### COLLECTED DATA

>>>>

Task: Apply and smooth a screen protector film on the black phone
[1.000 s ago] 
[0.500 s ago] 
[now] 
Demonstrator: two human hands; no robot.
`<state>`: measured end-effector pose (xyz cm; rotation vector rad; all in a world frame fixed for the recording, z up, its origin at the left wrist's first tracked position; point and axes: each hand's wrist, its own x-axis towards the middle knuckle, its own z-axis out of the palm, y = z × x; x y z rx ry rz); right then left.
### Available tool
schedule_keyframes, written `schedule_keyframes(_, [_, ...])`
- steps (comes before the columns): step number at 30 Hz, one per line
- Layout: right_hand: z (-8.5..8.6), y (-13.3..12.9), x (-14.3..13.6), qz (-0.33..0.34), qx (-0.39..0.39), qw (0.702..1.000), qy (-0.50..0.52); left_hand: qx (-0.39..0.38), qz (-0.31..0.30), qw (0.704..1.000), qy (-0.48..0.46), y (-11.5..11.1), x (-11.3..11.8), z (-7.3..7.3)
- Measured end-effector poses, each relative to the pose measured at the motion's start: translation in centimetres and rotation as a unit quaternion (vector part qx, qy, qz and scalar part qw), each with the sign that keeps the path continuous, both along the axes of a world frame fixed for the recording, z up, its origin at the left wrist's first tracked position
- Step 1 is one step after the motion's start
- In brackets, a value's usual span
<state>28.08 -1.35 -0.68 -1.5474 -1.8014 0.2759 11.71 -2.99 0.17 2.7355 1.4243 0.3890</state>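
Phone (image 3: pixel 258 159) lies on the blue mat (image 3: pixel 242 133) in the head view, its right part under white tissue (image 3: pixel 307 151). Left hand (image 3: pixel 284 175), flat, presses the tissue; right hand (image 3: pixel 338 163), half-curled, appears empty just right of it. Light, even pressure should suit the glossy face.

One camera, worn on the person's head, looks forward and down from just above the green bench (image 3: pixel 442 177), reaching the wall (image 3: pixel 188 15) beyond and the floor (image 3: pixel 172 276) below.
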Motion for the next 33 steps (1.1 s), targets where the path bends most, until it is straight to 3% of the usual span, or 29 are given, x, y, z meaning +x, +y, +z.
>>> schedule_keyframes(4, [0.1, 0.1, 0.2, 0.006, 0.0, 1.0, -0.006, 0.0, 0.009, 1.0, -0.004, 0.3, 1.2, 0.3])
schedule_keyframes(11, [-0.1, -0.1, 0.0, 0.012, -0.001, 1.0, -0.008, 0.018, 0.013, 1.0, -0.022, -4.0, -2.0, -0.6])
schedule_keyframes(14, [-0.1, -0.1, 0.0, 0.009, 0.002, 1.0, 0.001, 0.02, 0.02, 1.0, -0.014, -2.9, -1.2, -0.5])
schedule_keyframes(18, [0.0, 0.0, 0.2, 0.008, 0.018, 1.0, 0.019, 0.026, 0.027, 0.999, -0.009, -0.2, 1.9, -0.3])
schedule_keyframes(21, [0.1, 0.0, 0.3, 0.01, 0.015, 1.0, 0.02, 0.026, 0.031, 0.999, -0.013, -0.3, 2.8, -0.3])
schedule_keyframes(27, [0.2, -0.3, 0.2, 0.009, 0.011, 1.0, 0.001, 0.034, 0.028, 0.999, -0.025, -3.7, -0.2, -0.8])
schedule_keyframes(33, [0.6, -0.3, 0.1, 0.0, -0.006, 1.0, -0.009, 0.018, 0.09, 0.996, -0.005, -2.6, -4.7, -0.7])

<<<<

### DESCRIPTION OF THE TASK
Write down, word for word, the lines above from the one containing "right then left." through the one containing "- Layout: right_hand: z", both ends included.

### EXERCISE SOLUTION
`<state>`: measured end-effector pose (xyz cm; rotation vector rad; all in a world frame fixed for the recording, z up, its origin at the left wrist's first tracked position; point and axes: each hand's wrist, its own x-axis towards the middle knuckle, its own z-axis out of the palm, y = z × x; x y z rx ry rz); right then left.
### Available tool
schedule_keyframes, written `schedule_keyframes(_, [_, ...])`
- steps (comes before the columns): step number at 30 Hz, one per line
- Layout: right_hand: z (-8.5..8.6), y (-13.3..12.9), x (-14.3..13.6), qz (-0.33..0.34), qx (-0.39..0.39), qw (0.702..1.000), qy (-0.50..0.52); left_hand: qx (-0.39..0.38), qz (-0.31..0.30), qw (0.704..1.000), qy (-0.48..0.46), y (-11.5..11.1), x (-11.3..11.8), z (-7.3..7.3)

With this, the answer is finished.